// COMPARE · A MANUAL SPREADSHEET AUDIT
Post-quantum crypto inventory: NeoShield PQC Analyzer vs a manual audit
You need to find quantum-vulnerable crypto (RSA, ECC, DH) and plan a NIST PQC migration.
The status quo for post-quantum readiness is a manual audit: grep the codebase, list algorithms in a spreadsheet, and cross-reference NIST guidance by hand.
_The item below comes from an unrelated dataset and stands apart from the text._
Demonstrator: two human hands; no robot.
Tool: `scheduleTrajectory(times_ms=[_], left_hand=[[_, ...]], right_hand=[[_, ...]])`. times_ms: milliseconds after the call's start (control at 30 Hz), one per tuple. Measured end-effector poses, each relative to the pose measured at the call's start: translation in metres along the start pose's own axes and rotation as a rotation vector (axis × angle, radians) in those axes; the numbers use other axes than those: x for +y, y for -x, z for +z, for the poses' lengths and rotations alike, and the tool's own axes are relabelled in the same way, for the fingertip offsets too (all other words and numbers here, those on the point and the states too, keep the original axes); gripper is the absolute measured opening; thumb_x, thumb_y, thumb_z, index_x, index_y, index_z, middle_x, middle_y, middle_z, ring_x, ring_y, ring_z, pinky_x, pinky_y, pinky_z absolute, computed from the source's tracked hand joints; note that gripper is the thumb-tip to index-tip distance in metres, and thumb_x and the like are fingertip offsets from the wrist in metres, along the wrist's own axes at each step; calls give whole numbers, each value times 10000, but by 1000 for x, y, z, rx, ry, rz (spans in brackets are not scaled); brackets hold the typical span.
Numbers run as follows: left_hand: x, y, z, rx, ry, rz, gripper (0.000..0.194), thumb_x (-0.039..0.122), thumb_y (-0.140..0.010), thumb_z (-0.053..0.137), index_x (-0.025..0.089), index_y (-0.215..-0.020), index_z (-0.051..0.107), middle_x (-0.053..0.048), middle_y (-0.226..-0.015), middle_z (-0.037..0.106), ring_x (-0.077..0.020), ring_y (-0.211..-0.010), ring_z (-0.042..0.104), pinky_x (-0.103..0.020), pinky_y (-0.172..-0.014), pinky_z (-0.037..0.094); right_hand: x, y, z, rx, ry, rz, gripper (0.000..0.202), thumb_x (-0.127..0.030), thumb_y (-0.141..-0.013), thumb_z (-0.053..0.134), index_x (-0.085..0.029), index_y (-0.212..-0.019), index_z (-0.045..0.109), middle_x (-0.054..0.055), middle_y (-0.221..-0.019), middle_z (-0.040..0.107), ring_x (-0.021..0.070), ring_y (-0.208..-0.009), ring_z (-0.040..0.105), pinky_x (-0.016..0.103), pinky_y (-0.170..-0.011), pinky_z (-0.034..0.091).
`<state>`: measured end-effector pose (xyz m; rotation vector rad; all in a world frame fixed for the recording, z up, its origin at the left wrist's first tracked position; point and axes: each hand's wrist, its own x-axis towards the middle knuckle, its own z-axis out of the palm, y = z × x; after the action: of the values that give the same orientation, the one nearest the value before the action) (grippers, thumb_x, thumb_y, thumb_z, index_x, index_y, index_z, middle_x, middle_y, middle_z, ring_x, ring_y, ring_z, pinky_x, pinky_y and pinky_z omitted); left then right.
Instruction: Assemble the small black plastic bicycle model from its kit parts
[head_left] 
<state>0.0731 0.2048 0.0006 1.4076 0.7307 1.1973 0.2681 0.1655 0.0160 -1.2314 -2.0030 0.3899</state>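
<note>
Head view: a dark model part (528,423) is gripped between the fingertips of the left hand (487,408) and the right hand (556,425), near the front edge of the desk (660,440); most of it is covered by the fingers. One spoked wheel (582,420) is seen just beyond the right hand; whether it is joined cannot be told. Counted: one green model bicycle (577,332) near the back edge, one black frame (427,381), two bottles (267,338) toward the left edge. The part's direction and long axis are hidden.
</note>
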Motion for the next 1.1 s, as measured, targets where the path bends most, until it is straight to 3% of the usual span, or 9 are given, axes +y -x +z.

NeoShield's PQC Analyzer does the inventory automatically from code, TLS config, or a certificate list, classifies each algorithm (broken by Shor, weakened by Grover, or quantum-safe), flags harvest-now-decrypt-later exposure, and outputs a phased NIST migration plan.
Feature comparison
| Capability | NeoShield PQC Analyzer | A manual spreadsheet audit |
|---|---|---|
| Automatic algorithm inventory | ✓ Yes | Manual |
| Shor / Grover risk classification | ✓ Yes | Manual |
| NIST mapping (ML-KEM/ML-DSA/SLH-DSA) | ✓ Yes | Manual |
| Harvest-now-decrypt-later flagging | ✓ Yes | Easy to miss |
| Phased migration roadmap | ✓ Yes | Manual |
| Repeatable in seconds | ✓ Yes | — No |
When NeoShield is the better fit
- You want a fast, repeatable crypto inventory and a NIST-aligned plan.
- You're starting PQC migration and need to prioritize key exchange first.
The verdict
A spreadsheet works, but it's slow and easy to get wrong. NeoShield's PQC Analyzer gives you the same inventory and a NIST plan in seconds — and you can re-run it as code changes.